Exercise directions
Go line by line through the listing below and copy those that hold "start".

Input data
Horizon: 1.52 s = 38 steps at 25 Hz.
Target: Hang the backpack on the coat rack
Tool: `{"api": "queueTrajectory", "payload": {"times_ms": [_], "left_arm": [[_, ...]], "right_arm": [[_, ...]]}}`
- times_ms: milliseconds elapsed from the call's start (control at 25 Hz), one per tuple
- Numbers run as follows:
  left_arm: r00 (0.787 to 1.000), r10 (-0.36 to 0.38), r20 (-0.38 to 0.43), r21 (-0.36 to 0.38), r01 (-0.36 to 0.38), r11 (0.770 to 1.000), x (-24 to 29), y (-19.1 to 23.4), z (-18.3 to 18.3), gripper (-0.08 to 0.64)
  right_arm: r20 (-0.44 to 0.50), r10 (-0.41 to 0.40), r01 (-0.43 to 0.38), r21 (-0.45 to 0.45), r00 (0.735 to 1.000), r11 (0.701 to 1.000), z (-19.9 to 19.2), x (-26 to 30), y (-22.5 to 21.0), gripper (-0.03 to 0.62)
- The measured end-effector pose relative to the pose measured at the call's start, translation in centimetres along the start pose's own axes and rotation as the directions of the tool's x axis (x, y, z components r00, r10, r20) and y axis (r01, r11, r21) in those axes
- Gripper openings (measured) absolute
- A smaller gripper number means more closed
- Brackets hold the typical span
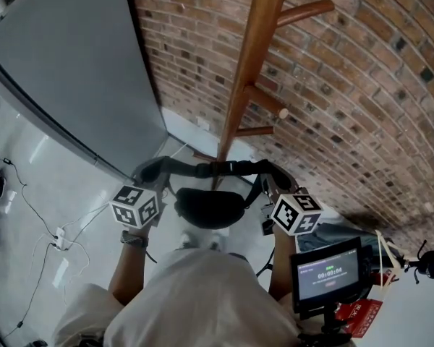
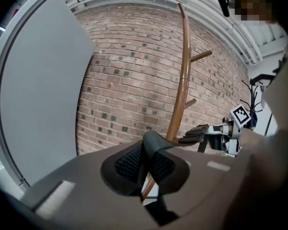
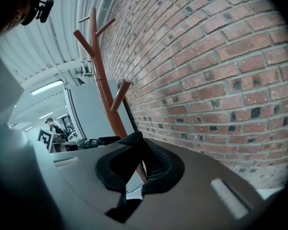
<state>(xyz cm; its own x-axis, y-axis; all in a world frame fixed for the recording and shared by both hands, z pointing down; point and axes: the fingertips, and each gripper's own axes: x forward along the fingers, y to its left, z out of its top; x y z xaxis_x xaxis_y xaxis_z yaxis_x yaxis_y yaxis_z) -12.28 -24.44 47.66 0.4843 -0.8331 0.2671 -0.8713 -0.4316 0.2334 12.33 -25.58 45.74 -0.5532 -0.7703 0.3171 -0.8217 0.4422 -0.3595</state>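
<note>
We see the left claw (image 2: 146,176) pressed together on a black padded strap (image 2: 151,150). The mesh side of the strap bulges out around the jaws. The right claw (image 3: 139,174) pinches the same kind of strap (image 3: 129,152) in the same way. In the head view the strap (image 1: 210,168) runs as a dark band from the left claw (image 1: 150,173) across to the right claw (image 1: 275,179). The backpack (image 1: 210,208) hangs under this band, between the two claws and a little nearer to the person, clear of the floor.

Just beyond the claws stands the coat rack (image 1: 249,63), with its wooden pole rising in front of the middle of the strap. One short peg (image 1: 267,103) sticks out above the claws and to the right of the pole. A longer peg (image 1: 304,11) is higher up on the same side. Behind the rack is the brick wall (image 1: 362,85).

We judge that the step in hand is carrying: the backpack is lifted and brought to the rack, but not yet hung. The next move asks both claws to rise together until the strap is above the tip of the lower peg. Then we must pass the strap over the peg and lower it. The claws should spread only when the peg carries the weight. The strap should stay taut and open, or it may miss the peg.
</note>
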Motion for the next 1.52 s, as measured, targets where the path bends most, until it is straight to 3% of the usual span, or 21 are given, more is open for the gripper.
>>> {"api": "queueTrajectory", "payload": {"times_ms": [360, 680, 1160, 1520], "left_arm": [[0.997, -0.037, -0.062, -0.01, 0.037, 0.999, 1.0, 0.0, -2.5, 0.003], [0.981, -0.089, -0.174, -0.014, 0.088, 0.996, 1.7, -1.9, -7.4, 0.005], [0.948, -0.159, -0.276, -0.023, 0.159, 0.987, 3.2, -4.1, -12.0, 0.005], [0.935, -0.184, -0.304, -0.031, 0.183, 0.983, 4.7, -5.0, -13.5, 0.005]], "right_arm": [[-0.046, -0.05, 0.052, 0.029, 0.998, 0.998, -2.2, 1.2, -1.3, 0.006], [-0.12, -0.066, 0.075, 0.066, 0.991, 0.995, -5.9, 1.9, -1.4, 0.006], [-0.221, -0.043, 0.057, 0.054, 0.974, 0.997, -10.0, 3.6, -0.4, 0.008], [-0.269, -0.021, 0.03, 0.029, 0.963, 0.999, -11.4, 5.3, 0.0, 0.008]]}}
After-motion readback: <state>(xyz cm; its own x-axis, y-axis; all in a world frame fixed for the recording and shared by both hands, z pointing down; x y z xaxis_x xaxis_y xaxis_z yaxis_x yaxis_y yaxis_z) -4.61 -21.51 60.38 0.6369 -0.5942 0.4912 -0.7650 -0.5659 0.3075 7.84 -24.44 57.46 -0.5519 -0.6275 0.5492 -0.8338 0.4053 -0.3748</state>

Answer space
- times_ms: milliseconds elapsed from the call's start (control at 25 Hz), one per tuple
- The measured end-effector pose relative to the pose measured at the call's start, translation in centimetres along the start pose's own axes and rotation as the directions of the tool's x axis (x, y, z components r00, r10, r20) and y axis (r01, r11, r21) in those axes

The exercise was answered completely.